Chaminade suit la tradition qu’il lit soit dans Marchant (I, §§ 25, 99), soit dans saint Alphonse de Liguori pour les textes plus récents (II, §§ 483, 633, 662).

En conclusion

Chaminade nous apparaît comme un « mariologue » avant l’heure. Il a beaucoup reçu. L’Ecriture Sainte fut toujours la base de son enseignement. Il s’est enrichi de nombreuses lectures, comme en témoigne le catalogue de sa bibliothèque. A travers ses lectures, il a pris contact avec les « Pères » dont il utilise de multiples citations.
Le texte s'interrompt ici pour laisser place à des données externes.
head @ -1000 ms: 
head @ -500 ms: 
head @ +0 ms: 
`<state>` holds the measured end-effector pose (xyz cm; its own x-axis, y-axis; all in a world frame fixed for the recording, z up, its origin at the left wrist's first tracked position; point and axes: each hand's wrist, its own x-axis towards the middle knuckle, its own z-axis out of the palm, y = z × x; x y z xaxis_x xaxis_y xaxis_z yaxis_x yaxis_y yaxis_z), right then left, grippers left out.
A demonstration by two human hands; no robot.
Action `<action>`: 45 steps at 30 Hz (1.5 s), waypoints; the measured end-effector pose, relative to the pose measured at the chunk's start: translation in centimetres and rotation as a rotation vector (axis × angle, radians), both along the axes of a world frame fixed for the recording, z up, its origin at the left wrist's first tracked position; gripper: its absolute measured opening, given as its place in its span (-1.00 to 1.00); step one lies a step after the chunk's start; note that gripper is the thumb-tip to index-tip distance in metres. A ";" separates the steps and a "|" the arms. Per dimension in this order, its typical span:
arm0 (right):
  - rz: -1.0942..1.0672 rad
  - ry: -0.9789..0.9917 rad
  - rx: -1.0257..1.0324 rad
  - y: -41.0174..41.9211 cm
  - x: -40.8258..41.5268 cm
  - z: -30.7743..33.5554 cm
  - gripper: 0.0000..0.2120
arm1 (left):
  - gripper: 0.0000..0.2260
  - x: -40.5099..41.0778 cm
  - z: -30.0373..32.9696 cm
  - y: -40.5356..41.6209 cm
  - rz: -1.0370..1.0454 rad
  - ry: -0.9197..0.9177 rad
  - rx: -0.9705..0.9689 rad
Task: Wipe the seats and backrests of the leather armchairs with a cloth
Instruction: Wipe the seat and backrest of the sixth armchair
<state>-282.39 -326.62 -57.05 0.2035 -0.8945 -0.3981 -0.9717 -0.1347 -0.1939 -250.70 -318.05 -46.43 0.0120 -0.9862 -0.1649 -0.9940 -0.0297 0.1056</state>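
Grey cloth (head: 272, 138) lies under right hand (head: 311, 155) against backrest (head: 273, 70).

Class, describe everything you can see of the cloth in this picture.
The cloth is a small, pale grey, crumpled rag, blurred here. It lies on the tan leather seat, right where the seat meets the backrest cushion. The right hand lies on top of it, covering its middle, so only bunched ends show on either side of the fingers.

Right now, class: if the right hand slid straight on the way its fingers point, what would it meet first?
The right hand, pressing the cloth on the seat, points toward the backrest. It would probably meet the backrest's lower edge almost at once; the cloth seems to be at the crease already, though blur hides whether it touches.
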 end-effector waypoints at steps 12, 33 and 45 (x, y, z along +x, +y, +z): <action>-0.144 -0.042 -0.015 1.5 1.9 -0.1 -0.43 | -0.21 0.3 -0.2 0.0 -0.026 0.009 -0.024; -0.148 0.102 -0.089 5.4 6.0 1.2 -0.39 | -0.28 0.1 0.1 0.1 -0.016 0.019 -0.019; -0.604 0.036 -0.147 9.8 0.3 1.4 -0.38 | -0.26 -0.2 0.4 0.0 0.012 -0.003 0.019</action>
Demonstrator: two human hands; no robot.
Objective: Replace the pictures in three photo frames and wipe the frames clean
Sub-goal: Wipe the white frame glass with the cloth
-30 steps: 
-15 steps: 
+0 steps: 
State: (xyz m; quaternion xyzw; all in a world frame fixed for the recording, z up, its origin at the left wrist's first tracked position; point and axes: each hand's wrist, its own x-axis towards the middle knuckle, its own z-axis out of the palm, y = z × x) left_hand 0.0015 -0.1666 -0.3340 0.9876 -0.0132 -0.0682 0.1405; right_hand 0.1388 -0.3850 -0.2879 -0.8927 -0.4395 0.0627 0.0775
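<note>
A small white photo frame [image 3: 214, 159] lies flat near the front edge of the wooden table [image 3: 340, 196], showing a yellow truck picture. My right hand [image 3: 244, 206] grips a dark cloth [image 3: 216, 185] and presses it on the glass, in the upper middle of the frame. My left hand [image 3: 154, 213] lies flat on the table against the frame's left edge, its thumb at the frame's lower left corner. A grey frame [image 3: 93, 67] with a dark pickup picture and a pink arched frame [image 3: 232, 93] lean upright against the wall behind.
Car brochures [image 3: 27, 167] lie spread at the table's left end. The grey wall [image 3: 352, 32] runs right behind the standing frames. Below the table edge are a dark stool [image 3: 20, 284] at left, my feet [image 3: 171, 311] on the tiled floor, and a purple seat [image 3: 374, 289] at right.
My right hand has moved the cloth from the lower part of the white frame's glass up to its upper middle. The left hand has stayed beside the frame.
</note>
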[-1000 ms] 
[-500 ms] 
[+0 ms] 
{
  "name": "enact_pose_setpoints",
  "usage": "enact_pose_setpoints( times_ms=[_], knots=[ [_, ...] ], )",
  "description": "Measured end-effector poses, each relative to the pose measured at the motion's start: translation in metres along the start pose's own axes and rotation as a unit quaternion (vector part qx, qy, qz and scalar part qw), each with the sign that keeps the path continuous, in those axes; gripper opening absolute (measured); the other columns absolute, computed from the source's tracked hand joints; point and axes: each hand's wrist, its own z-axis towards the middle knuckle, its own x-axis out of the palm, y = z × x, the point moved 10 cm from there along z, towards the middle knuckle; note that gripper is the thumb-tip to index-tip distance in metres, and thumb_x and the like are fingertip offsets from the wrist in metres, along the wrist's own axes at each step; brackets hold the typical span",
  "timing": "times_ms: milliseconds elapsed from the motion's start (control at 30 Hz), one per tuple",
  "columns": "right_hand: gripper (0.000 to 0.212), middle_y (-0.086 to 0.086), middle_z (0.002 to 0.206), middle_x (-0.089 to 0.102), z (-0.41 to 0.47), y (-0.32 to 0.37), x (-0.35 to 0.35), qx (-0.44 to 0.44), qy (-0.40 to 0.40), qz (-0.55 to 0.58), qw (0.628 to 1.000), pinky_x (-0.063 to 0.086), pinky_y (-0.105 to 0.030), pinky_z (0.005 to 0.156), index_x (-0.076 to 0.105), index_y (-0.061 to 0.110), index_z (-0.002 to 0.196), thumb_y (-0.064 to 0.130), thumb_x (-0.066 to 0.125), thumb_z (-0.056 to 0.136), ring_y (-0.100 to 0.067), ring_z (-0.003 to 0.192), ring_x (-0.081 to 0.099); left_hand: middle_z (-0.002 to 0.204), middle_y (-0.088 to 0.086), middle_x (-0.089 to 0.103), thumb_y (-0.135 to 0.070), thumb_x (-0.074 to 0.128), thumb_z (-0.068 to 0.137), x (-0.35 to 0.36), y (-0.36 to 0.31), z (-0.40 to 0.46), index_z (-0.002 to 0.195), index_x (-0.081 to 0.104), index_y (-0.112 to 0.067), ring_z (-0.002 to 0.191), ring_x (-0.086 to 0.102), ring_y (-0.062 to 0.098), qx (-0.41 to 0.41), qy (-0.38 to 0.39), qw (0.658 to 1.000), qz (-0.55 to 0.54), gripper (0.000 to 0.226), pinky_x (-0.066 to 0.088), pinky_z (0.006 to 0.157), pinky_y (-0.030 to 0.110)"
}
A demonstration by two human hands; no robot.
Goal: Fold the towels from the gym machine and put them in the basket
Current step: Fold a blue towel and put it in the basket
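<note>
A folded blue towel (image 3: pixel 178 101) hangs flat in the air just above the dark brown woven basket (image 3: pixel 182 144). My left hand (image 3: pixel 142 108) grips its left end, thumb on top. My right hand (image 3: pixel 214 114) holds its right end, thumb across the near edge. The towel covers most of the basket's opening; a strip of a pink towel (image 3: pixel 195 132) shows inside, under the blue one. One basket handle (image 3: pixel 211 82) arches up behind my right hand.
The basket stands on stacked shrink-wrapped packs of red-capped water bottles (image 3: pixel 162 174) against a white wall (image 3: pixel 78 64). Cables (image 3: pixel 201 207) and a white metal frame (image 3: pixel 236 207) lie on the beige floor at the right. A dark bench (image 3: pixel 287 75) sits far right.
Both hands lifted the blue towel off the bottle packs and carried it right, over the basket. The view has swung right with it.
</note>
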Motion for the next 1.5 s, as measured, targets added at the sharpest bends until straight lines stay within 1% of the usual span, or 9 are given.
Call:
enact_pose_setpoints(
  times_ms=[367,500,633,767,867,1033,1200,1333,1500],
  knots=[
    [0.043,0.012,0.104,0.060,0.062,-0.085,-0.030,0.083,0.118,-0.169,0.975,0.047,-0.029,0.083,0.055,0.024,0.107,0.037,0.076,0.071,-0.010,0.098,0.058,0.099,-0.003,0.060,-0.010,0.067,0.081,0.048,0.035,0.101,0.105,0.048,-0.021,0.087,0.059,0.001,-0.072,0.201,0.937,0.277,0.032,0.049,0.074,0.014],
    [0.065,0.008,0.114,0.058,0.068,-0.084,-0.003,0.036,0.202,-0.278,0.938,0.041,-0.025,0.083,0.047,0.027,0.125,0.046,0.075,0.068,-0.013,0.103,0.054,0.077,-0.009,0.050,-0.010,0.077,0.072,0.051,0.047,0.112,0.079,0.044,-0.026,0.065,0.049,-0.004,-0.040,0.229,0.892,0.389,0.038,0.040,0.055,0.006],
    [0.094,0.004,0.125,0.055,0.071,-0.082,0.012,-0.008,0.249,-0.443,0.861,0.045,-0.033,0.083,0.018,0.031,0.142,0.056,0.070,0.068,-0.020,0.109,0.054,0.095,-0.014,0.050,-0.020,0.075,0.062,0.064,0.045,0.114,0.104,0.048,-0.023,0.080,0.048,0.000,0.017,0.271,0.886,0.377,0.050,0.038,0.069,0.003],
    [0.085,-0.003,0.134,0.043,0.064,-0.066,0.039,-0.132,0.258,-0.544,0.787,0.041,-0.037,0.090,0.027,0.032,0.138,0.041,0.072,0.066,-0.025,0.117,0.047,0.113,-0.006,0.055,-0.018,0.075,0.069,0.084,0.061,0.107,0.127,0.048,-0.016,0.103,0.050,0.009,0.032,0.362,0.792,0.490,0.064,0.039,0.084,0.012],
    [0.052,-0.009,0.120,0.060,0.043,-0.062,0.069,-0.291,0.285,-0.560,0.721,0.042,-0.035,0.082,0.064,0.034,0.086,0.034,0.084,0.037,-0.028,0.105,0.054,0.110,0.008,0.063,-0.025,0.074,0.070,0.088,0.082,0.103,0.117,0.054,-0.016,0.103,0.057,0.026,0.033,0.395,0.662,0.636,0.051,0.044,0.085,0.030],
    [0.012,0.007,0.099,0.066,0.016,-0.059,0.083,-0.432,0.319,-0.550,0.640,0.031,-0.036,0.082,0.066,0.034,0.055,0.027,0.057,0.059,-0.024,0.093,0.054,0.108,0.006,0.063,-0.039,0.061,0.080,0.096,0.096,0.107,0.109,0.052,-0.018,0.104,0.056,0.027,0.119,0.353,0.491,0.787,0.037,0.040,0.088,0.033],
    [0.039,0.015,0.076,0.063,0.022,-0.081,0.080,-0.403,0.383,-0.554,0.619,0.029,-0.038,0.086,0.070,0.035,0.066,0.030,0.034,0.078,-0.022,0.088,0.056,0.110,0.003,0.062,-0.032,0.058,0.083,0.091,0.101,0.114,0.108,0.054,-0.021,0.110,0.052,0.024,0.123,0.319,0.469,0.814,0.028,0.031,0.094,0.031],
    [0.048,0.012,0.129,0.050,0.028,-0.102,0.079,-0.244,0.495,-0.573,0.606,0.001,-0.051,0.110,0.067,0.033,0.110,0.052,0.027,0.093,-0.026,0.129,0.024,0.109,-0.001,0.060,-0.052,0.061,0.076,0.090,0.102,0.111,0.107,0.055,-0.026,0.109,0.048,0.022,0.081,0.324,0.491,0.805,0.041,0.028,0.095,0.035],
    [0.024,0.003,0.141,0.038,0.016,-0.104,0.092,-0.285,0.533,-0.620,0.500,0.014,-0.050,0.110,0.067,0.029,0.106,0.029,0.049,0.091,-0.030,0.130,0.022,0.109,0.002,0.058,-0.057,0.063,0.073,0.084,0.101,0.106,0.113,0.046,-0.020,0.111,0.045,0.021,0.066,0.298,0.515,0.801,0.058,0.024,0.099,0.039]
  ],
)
Témoin d’une longue tradition, Chaminade est un pasteur d’âmes proche du sens de la foi de ses fidèles. A l’écoute des besoins d’une société française secouée par la Révolution et basculée dans les temps modernes, attentif aussi aux appels de l’Esprit Saint et aux besoins nouveaux de l’Eglise, il s’est emparé du meilleur de l’enseignement marial du passé pour en faire la nourriture de sa génération issue de la Révolution et modelée par les bouleversements de l’Empire et de la Restauration.

En homme d’action, il a su dégager de la doctrine mariale traditionnelle des lignes de force, des principes pratiques, qui ont inspiré ses fondations mariales et les inspirent encore dans l’Eglise d’aujourd’hui. Les traits marials du charisme de Chaminade ont leurs racines dans les écrits groupés dans le volume I, mais c’est grâce au volume II que le lecteur verra se modeler progressivement le profil marial de l’initiateur de la Famille Marianiste.

[1] Ecrits de Direction, II, § 103.
[2] Constitution dogmatique Lumen Gentium 8, n° 55.
[3] Lumen Gentium 8, n° 58.
[4] Ecrits marials I, § 261.
[5] Lettres sur divers sujets de morale et de piété, Paris, 1719-1782, t. 2, pp. 70-71. Cité par Paul Hoffer, S.M. La dévotion à Marie au déclin du XVIIe siècle. Paris, Cerf, 1938, pp. 111-112.